Wie immer, wenn Fickel etwas Neues anfing, begann alles mit „einer großen Portion Naivität“ und mit dem Mut, über den Tellerrand hinauszuschauen. „Ich habe mich vor ein paar Jahren gefragt, wie es wäre, wenn Bruce Willis Liebesgedichte lesen würde?“ Florian Fickel rief einfach an. Nicht bei Bruce Willis, sondern bei Manfred Lehmann, der deutschen Stimme des Schauspielers. Der Schwabe ging mit der Idee auf Deutschlandtournee, ließ den Synchronsprecher von Bruce Willis ein Gedicht von Ludwig Uhland lesen, die Stimme von Harrison Ford rezitierte Shakespeare, die von Clint Eastwood sprach einen Text von Joseph Freiherr von Eichendorff ein.
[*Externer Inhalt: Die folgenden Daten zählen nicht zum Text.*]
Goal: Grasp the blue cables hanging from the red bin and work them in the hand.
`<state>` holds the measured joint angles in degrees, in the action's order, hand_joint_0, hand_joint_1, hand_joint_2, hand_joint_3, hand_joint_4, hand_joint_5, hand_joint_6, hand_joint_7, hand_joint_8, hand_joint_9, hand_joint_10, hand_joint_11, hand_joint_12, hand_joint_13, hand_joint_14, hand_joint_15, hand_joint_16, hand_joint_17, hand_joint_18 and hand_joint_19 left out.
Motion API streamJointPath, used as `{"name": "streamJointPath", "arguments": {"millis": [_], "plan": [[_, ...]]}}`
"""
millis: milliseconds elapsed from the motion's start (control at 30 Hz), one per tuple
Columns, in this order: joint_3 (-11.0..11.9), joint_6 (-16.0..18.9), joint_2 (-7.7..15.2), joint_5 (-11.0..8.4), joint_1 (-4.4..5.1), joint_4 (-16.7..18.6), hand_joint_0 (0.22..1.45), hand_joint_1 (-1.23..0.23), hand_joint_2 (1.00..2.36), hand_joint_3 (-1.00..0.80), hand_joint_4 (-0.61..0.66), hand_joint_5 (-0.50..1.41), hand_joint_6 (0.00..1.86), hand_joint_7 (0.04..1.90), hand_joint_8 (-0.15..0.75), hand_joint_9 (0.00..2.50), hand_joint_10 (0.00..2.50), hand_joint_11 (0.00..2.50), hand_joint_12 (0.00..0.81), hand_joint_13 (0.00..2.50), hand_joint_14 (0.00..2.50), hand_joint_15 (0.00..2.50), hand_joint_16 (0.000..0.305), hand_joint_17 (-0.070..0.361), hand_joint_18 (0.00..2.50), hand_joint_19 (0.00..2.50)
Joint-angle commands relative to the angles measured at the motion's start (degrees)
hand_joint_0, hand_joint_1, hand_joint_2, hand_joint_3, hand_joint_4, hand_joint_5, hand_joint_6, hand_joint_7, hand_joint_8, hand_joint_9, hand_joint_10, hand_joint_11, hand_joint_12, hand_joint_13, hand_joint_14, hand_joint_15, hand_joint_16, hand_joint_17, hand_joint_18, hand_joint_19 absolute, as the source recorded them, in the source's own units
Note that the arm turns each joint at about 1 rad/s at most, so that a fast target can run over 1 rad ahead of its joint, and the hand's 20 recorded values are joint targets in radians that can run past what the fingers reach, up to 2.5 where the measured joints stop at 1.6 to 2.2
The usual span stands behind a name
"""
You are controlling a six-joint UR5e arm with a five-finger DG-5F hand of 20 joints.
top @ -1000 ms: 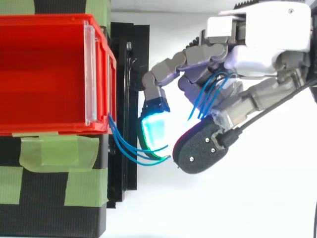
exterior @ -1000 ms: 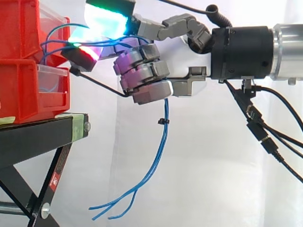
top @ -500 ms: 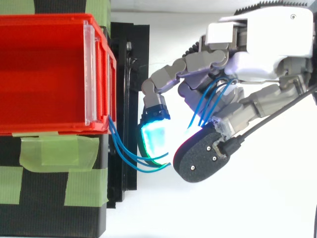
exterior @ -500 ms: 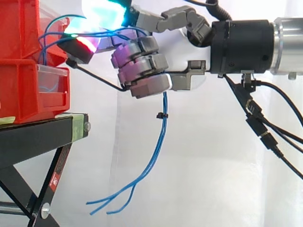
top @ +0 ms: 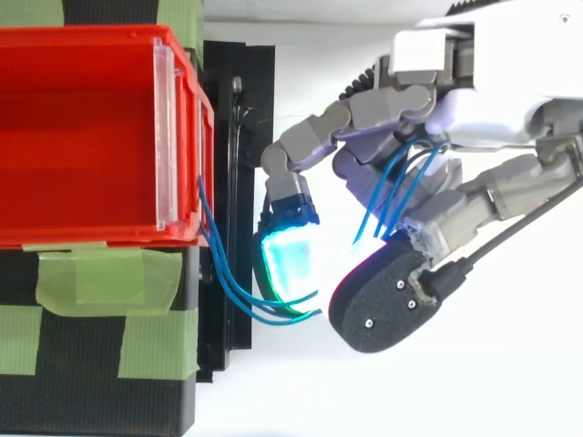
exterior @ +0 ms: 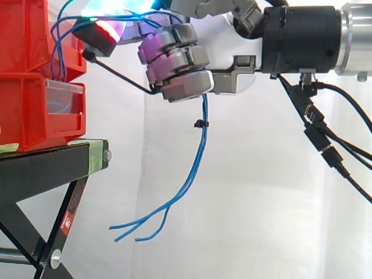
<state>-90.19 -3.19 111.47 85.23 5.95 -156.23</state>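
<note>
At 9 o'clock in the side view, stacked red plastic bins [exterior: 29, 87] sit on a black metal stand [exterior: 46, 168]; white curtain [exterior: 261, 203] behind everything. Top view: strips of green tape [top: 91, 273] on the stand at the bin's 6 o'clock edge, clear plastic strip [top: 164, 137] on the bin's front wall.

Thin blue cables [exterior: 197, 157] leave the bin front, loop out towards 3 o'clock and run into the robot hand [exterior: 232, 78], which enters from 3 o'clock, high in the side view. Fingers are curled tight round the bundle, and the cyan-glowing fingertip pad [top: 287, 259] lies over the strands beside the bin.

Below the curled fingers the cables hang free towards 6 o'clock, a small black tie [exterior: 200, 124] round them, loose ends splaying towards 7 o'clock near the stand's leg, touching nothing.
</note>
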Motion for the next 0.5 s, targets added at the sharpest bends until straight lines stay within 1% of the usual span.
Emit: {"name": "streamJointPath", "arguments": {"millis": [0,267,433,467], "plan": [[0.01,-0.5,-0.46,0.02,-0.06,-0.04,0.87,-0.65,1.02,-0.35,0.13,0.37,0.73,1.31,0.361,0.71,2.5,2.03,0.435,0.89,2.5,1.55,0.046,0.103,1.43,1.26],[-0.07,-1.2,-1.52,-0.07,-0.06,-0.83,0.87,-0.65,1.02,-0.35,0.13,0.37,0.72,1.31,0.36,0.71,2.5,2.01,0.431,0.89,2.5,1.55,0.047,0.105,1.42,1.27],[0.01,-2.34,-1.52,-0.24,-0.06,-1.09,0.88,-0.65,1.02,-0.35,0.13,0.36,0.73,1.3,0.36,0.7,2.5,2.02,0.432,0.88,2.5,1.55,0.046,0.104,1.42,1.27],[0.01,-2.78,-1.43,-0.6,0.02,-1.27,0.88,-0.65,1.02,-0.36,0.14,0.36,0.73,1.31,0.36,0.7,2.5,2.02,0.431,0.88,2.5,1.55,0.046,0.103,1.42,1.28]]}}
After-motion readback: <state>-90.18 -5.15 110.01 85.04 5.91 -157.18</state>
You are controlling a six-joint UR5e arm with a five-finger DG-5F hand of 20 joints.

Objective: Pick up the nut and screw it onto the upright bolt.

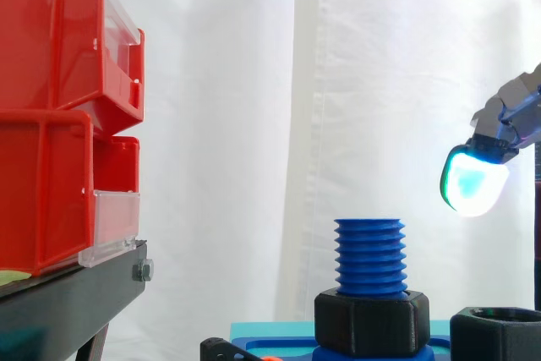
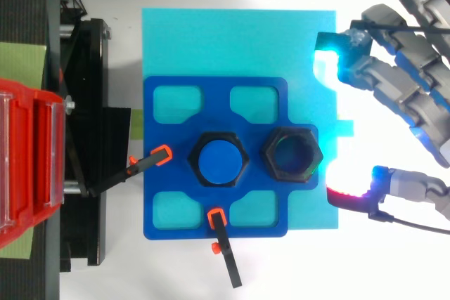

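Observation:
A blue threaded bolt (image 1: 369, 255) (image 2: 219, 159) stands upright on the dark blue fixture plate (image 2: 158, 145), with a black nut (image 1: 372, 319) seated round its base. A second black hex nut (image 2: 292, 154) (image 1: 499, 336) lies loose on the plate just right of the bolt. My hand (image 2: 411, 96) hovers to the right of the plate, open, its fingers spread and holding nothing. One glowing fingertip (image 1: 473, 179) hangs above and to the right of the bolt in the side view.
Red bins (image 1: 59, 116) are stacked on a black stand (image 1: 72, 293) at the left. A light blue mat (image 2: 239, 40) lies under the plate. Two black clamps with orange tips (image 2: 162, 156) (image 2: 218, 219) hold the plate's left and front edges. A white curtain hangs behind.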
Die Sache wurde zum Knaller: 35 000- mal verkauften sich die „Liebesgrüße aus Hollywood“. Mit dem Erfolg startete Fickel in die nächste Umlaufbahn seiner Do-it-yourself-Karriere. Der Stuttgarter wurde zum Hörspielmann, der sich bald auf eine jüngere Zielgruppe spezialisierte: „Als ich mit meinen Kindern Playmobil spielte, fragte ich mich eines Tages, wie es denn wäre, wenn die Figuren lebendig würden, sobald die Kinder das Zimmer verlassen.“ Es lief, wie so oft in Fickels Karriere: Er war infiziert von einer guten Idee, Freunde sagten ihm, das könne er gleich vergessen, mit der Hörspiel-Idee bei Playmobil vorstellig zu werden – und Fickel tat es trotzdem. „Inzwischen sind die Abenteuer der Playmos in Serie gegangen.“

Klar, dass es Fickel dabei nicht belassen konnte. Das Theater ist sein nächster Flirt mit dem großen Unbekannten. Hier öffnet er seine nächste Wundertüte.